#### Exercise prompt
Set down the data again word for word. Skip any pictures.
----------
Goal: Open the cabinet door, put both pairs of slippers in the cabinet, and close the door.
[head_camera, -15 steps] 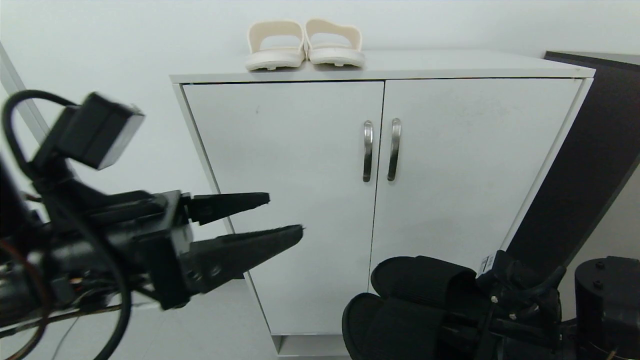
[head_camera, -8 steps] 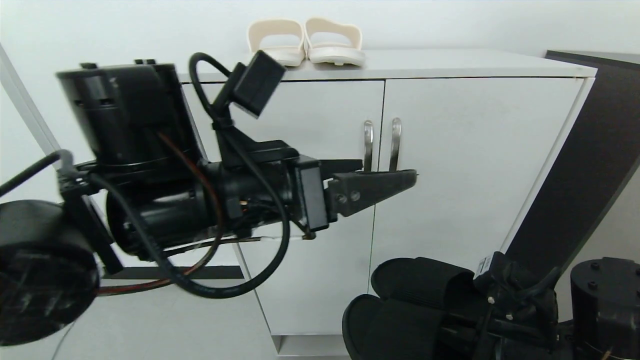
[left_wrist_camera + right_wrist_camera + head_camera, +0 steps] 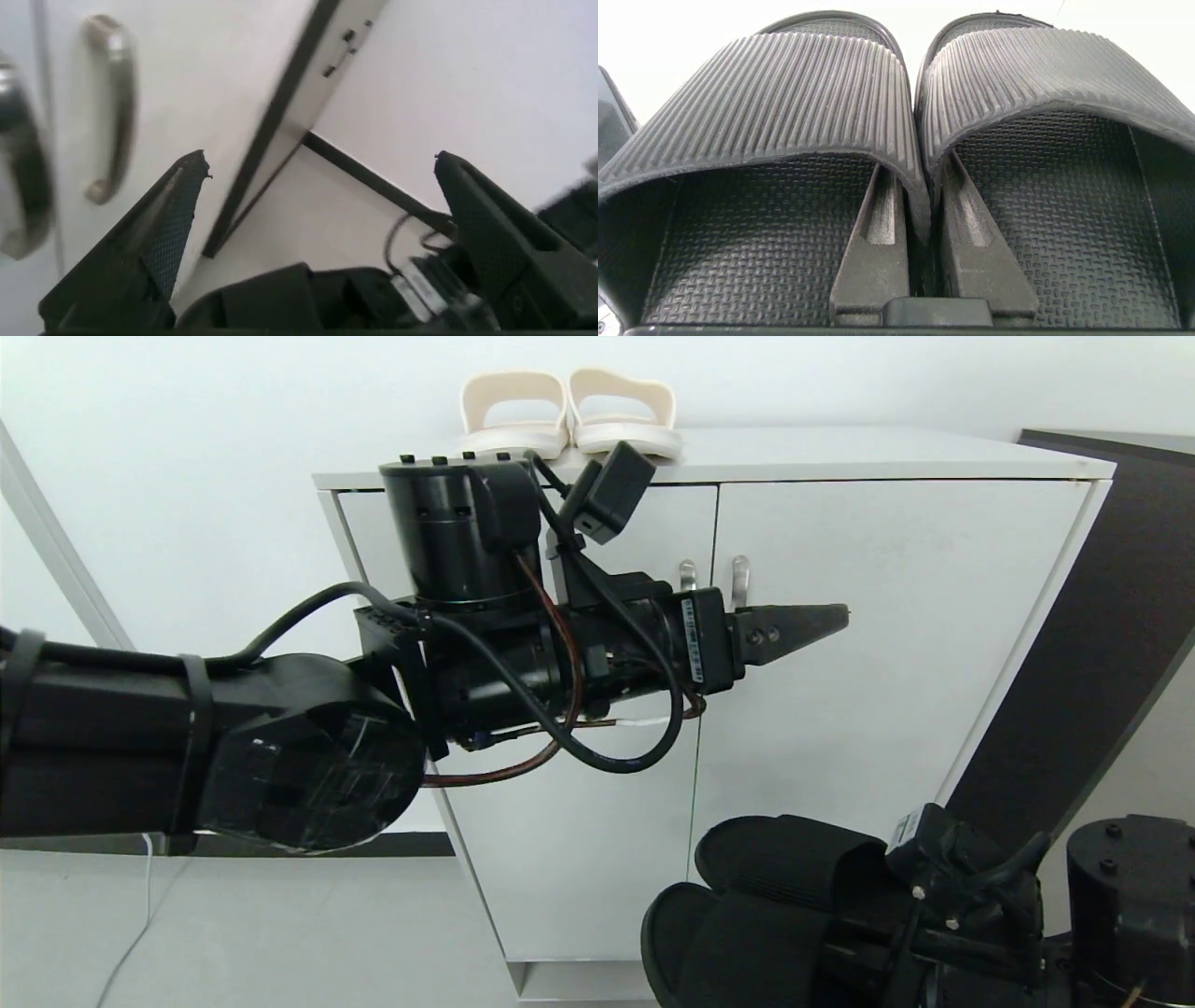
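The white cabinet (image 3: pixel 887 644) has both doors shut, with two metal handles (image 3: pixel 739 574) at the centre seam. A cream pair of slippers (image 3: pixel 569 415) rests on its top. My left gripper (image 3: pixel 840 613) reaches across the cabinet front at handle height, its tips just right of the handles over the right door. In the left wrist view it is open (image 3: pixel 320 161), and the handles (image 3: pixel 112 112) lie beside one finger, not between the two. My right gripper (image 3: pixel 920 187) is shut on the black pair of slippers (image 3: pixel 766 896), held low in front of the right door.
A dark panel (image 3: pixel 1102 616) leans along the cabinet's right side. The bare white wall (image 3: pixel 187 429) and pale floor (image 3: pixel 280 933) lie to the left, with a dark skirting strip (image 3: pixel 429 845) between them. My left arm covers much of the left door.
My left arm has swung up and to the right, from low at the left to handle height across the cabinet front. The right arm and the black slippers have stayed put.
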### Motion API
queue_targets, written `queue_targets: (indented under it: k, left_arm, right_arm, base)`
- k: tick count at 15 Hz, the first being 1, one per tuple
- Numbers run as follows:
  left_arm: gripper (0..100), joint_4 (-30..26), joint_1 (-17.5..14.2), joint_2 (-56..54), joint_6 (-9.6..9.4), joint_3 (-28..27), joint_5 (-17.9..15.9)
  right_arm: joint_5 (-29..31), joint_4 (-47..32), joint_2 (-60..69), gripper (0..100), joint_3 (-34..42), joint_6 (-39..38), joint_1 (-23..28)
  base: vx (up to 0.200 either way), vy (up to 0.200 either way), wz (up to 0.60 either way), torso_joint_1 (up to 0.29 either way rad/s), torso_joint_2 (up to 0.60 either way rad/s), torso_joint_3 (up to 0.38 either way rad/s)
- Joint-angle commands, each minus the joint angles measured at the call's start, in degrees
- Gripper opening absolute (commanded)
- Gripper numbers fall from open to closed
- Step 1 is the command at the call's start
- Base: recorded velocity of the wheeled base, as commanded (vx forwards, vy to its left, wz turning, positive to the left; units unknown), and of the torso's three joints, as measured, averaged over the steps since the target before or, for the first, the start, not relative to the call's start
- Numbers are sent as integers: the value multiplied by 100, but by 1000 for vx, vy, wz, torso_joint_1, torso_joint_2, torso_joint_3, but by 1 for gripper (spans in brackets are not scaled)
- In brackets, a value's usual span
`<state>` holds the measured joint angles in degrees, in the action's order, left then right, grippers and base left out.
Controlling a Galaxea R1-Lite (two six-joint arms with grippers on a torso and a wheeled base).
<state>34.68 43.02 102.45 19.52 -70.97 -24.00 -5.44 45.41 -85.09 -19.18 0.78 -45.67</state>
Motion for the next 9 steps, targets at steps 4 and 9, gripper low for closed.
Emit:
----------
#### Solution to this exercise
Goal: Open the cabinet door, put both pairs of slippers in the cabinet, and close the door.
[head_camera, -15 steps] 
[head_camera, -8 steps] 
[left_wrist_camera + right_wrist_camera + head_camera, +0 steps] 
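The white cabinet (image 3: pixel 887 644) has both doors shut, with two metal handles (image 3: pixel 739 574) at the centre seam. A cream pair of slippers (image 3: pixel 569 415) rests on its top. My left gripper (image 3: pixel 840 613) reaches across the cabinet front at handle height, its tips just right of the handles over the right door. In the left wrist view it is open (image 3: pixel 320 161), and the handles (image 3: pixel 112 112) lie beside one finger, not between the two. My right gripper (image 3: pixel 920 187) is shut on the black pair of slippers (image 3: pixel 766 896), held low in front of the right door.
A dark panel (image 3: pixel 1102 616) leans along the cabinet's right side. The bare white wall (image 3: pixel 187 429) and pale floor (image 3: pixel 280 933) lie to the left, with a dark skirting strip (image 3: pixel 429 845) between them. My left arm covers much of the left door.
My left arm has swung up and to the right, from low at the left to handle height across the cabinet front. The right arm and the black slippers have stayed put.
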### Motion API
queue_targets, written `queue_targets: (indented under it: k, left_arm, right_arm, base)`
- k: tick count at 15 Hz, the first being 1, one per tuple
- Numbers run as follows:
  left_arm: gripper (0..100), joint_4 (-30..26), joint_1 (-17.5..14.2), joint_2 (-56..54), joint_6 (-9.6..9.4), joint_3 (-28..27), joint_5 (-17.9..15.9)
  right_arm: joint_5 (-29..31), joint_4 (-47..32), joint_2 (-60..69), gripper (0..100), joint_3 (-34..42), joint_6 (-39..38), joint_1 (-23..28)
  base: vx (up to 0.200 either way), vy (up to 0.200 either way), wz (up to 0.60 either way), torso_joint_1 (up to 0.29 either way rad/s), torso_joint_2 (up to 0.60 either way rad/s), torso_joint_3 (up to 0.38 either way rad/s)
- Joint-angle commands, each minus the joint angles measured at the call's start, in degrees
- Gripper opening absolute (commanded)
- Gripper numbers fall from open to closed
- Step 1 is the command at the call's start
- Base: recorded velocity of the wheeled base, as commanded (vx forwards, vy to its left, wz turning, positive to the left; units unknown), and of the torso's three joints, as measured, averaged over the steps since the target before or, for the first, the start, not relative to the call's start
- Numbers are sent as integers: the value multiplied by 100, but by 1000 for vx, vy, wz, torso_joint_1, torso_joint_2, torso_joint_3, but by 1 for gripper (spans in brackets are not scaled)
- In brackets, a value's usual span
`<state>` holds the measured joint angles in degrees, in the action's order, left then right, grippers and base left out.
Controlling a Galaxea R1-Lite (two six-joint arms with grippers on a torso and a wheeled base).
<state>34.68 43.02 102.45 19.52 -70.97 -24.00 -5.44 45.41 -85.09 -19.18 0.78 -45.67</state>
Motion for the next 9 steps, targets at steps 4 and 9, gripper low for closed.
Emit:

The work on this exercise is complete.